■ Prompt: In the records below, find the line that contains "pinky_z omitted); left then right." and the line that contains "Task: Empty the", then retype exactly those two lines and every line between them.

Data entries
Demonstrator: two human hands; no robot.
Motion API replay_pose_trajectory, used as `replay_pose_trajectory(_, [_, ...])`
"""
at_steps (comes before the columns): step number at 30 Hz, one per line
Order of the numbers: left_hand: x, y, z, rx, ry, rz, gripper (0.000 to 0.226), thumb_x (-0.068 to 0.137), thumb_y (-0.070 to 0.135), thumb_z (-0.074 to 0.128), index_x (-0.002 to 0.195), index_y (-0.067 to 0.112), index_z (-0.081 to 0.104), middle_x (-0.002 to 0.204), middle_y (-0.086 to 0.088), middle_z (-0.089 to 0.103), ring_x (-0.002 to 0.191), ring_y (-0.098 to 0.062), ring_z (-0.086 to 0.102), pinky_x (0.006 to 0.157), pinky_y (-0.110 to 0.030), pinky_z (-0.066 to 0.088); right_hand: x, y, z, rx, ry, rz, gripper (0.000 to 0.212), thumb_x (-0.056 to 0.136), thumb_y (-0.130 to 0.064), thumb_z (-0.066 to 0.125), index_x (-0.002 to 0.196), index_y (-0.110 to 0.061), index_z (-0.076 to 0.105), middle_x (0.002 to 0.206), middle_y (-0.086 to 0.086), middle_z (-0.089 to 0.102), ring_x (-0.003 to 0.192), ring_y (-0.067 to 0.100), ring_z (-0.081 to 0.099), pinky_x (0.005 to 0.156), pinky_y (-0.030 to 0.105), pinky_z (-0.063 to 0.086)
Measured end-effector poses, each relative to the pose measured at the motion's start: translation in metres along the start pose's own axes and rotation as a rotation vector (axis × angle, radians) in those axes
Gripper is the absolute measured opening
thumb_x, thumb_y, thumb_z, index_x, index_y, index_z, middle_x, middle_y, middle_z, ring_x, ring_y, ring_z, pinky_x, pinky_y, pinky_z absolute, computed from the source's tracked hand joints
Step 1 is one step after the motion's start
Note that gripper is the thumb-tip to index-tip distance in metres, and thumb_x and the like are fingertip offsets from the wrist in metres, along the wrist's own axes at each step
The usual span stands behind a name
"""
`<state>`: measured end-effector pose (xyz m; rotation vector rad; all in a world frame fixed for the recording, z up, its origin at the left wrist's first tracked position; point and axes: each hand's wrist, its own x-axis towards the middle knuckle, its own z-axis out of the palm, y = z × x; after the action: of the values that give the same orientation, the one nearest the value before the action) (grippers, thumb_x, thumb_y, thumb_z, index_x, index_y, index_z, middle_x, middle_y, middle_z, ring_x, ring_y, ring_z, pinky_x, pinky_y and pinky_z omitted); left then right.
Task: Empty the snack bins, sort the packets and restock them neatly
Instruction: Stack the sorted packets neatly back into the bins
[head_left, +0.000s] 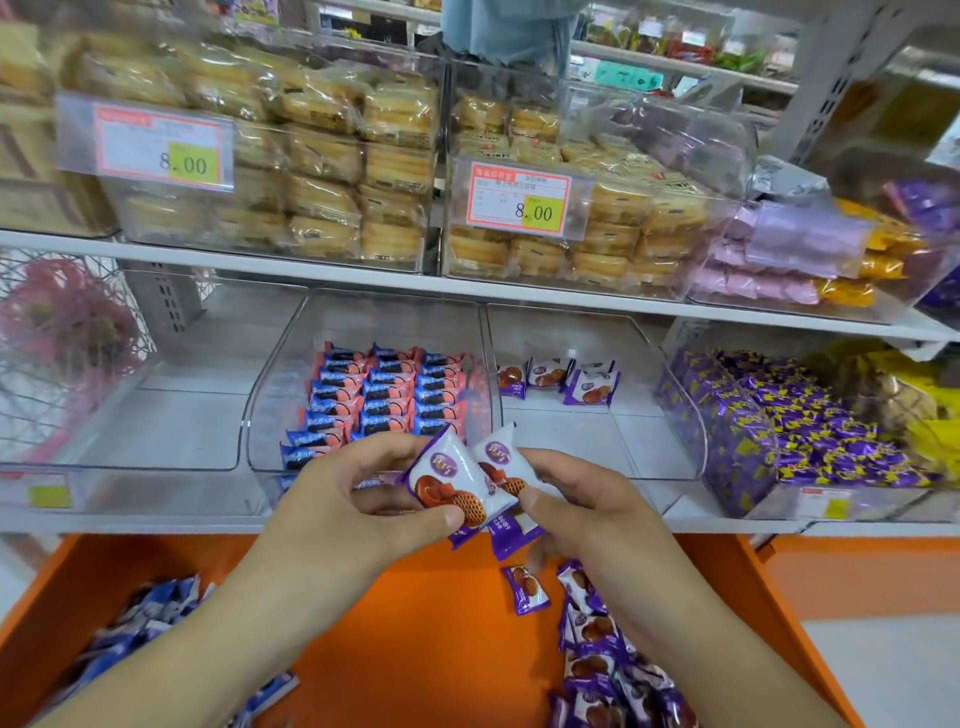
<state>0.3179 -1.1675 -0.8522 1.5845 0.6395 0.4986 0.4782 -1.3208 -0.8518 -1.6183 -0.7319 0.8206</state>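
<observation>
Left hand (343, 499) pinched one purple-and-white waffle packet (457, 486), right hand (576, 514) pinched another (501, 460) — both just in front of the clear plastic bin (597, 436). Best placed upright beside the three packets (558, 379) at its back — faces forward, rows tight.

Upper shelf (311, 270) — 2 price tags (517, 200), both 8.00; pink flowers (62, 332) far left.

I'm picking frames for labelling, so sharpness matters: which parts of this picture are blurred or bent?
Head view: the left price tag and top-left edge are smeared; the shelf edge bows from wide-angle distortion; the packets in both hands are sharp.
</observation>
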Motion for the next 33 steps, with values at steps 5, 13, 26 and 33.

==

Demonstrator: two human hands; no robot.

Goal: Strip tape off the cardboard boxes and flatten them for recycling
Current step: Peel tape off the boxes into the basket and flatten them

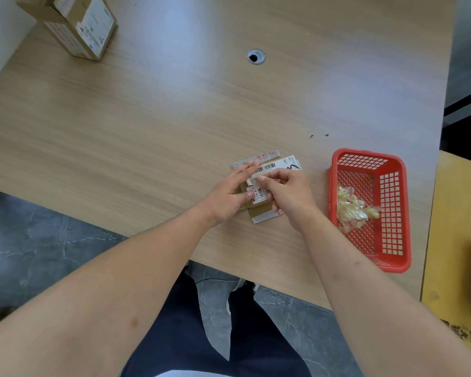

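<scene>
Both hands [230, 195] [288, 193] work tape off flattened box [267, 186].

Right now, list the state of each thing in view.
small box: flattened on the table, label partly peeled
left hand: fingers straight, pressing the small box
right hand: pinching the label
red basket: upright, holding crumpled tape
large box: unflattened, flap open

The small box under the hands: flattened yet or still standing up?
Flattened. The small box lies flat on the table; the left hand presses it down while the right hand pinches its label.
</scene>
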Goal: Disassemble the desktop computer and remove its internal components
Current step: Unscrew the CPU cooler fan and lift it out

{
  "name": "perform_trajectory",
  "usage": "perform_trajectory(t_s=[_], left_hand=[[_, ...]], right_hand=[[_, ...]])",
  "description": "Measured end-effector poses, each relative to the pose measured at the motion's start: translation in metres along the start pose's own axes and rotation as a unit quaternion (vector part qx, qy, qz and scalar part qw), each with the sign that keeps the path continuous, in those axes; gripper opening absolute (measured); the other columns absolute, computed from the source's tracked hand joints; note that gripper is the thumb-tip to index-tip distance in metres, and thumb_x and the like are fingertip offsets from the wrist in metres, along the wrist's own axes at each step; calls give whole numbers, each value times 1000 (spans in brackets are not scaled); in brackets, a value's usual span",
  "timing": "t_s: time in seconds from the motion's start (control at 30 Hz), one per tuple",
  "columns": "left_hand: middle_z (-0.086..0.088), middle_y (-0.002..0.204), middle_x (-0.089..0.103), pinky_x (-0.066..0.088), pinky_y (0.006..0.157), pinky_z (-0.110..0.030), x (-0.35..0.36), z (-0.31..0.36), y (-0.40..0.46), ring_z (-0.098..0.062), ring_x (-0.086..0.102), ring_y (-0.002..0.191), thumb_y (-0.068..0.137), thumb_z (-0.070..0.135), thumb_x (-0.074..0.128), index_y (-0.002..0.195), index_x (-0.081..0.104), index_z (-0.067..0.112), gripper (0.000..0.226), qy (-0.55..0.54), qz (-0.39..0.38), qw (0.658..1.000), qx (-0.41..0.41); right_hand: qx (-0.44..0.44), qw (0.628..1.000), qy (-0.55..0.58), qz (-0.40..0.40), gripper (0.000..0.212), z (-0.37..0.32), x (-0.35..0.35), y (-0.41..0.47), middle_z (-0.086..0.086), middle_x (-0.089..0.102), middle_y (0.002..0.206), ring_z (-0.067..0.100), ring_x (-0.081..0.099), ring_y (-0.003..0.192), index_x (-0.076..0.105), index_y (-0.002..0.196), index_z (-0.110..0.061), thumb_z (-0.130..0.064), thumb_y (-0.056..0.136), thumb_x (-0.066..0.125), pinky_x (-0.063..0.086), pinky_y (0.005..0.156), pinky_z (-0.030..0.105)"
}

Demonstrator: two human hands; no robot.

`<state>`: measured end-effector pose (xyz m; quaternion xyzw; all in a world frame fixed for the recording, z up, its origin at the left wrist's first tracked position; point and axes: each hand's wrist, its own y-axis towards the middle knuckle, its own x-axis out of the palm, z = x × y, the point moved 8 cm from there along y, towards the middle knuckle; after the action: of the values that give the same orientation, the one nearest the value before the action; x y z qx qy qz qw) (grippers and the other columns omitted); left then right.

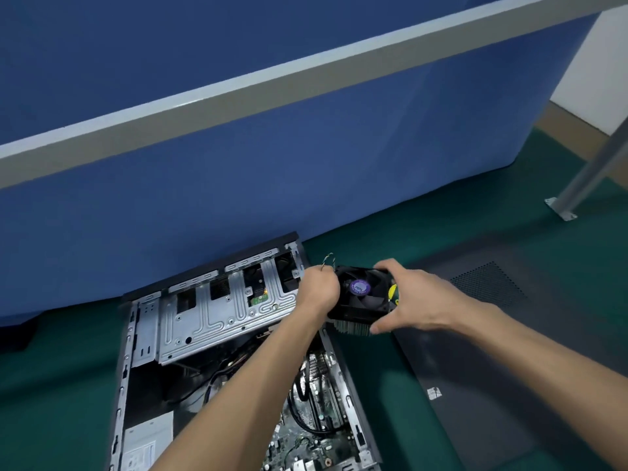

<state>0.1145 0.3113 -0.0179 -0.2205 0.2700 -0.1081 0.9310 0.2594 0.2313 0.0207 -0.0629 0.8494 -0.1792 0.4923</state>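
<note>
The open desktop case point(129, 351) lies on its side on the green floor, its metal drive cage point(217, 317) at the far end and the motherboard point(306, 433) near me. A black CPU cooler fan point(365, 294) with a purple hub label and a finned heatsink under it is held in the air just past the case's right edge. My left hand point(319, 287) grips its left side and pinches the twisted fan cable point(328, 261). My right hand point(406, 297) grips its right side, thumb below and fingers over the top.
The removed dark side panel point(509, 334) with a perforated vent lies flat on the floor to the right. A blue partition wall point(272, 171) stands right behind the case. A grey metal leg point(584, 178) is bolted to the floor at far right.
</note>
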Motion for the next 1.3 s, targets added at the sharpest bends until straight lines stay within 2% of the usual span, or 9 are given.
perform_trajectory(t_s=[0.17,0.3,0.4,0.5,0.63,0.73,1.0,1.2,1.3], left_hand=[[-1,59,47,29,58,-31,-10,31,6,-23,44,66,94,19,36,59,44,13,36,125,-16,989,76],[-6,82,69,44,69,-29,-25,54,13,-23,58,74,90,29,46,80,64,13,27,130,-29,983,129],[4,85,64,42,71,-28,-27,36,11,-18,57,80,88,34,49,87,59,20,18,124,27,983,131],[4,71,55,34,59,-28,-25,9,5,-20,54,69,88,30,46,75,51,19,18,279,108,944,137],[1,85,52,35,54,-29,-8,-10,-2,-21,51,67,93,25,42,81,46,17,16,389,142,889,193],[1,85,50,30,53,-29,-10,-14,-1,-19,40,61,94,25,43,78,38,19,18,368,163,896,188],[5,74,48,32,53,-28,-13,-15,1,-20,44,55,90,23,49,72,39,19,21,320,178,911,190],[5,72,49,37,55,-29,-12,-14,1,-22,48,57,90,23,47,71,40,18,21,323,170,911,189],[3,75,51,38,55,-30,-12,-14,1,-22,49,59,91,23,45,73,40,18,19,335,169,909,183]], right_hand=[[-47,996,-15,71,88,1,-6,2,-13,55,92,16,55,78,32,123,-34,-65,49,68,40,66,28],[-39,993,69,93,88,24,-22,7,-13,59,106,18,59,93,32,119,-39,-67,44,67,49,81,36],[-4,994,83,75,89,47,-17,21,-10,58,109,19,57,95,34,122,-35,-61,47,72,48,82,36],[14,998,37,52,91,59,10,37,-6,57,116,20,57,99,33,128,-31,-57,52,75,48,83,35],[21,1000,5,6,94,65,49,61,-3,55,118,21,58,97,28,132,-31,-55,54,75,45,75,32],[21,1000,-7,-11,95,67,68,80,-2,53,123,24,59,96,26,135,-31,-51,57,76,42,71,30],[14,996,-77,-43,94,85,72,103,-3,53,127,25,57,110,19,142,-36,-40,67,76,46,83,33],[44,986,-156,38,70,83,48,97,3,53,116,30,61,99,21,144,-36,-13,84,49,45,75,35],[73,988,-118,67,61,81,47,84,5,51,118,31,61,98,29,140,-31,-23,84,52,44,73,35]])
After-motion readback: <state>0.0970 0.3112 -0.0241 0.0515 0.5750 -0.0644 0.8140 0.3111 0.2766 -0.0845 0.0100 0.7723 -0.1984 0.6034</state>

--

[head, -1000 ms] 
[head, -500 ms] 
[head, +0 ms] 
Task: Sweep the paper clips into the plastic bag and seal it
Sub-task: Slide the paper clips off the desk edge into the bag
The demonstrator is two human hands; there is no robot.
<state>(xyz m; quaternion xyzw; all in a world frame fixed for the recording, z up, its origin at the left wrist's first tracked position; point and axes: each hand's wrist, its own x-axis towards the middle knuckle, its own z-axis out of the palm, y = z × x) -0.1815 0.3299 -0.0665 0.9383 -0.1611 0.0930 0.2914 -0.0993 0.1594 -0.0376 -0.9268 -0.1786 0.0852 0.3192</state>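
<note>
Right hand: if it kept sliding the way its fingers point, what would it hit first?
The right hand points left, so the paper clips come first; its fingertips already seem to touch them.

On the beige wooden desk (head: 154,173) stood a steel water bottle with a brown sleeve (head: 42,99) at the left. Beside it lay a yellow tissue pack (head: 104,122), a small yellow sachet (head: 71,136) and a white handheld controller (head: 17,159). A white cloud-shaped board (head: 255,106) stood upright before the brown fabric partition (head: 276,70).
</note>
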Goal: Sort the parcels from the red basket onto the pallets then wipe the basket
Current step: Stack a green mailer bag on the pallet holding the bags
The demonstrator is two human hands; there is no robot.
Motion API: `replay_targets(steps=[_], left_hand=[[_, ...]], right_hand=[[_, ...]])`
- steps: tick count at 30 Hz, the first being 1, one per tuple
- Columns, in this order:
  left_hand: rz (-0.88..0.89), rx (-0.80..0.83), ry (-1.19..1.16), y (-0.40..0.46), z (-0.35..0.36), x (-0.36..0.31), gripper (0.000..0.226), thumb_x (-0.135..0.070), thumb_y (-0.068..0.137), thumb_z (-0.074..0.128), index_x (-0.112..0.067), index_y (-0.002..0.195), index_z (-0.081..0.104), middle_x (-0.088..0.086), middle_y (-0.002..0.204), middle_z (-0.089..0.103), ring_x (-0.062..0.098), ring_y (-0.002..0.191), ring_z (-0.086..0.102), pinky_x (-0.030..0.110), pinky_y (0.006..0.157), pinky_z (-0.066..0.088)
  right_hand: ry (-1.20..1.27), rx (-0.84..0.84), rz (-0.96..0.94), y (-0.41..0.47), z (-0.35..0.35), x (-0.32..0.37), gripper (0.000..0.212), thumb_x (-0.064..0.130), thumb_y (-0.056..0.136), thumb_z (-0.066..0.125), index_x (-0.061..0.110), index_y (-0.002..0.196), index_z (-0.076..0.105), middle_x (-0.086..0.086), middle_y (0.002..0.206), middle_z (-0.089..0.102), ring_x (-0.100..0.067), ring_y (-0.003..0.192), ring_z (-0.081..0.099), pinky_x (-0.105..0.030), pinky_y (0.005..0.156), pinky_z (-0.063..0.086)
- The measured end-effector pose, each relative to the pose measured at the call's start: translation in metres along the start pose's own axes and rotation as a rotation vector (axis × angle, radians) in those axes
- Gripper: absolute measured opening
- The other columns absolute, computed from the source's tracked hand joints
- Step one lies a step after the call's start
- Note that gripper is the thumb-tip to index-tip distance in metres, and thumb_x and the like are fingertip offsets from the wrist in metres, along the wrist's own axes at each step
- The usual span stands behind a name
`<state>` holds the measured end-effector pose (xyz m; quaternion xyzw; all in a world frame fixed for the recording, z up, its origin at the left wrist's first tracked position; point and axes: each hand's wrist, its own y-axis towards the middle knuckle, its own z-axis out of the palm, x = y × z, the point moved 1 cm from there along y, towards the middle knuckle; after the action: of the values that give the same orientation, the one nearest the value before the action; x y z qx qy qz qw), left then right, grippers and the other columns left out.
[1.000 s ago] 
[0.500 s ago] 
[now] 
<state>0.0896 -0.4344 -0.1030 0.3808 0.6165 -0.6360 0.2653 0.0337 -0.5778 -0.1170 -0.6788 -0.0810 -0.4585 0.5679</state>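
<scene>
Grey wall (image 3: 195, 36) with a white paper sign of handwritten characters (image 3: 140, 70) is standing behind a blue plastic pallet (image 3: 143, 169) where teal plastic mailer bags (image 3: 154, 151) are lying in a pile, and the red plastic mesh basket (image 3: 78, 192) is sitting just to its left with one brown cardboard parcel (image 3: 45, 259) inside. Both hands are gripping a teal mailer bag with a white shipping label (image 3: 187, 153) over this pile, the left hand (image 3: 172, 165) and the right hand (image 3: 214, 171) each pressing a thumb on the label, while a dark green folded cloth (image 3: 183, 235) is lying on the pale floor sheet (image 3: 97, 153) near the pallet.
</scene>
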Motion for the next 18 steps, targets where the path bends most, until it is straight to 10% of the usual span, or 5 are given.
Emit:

■ Answer to this task:
`<state>`: measured end-effector pose (xyz m; rotation vector rad; all in a world frame fixed for the recording, z up, its origin at the left wrist's first tracked position; point and axes: each hand's wrist, its own x-axis towards the middle knuckle, its own z-axis out of the palm, y = z × x; after the action: of the values that give the same orientation, the one nearest the value before the action) (grippers, thumb_x, thumb_y, thumb_z, index_x, index_y, index_z, middle_x, middle_y, middle_z, ring_x, ring_y, ring_z, pinky_x, pinky_y and pinky_z omitted); left then right.
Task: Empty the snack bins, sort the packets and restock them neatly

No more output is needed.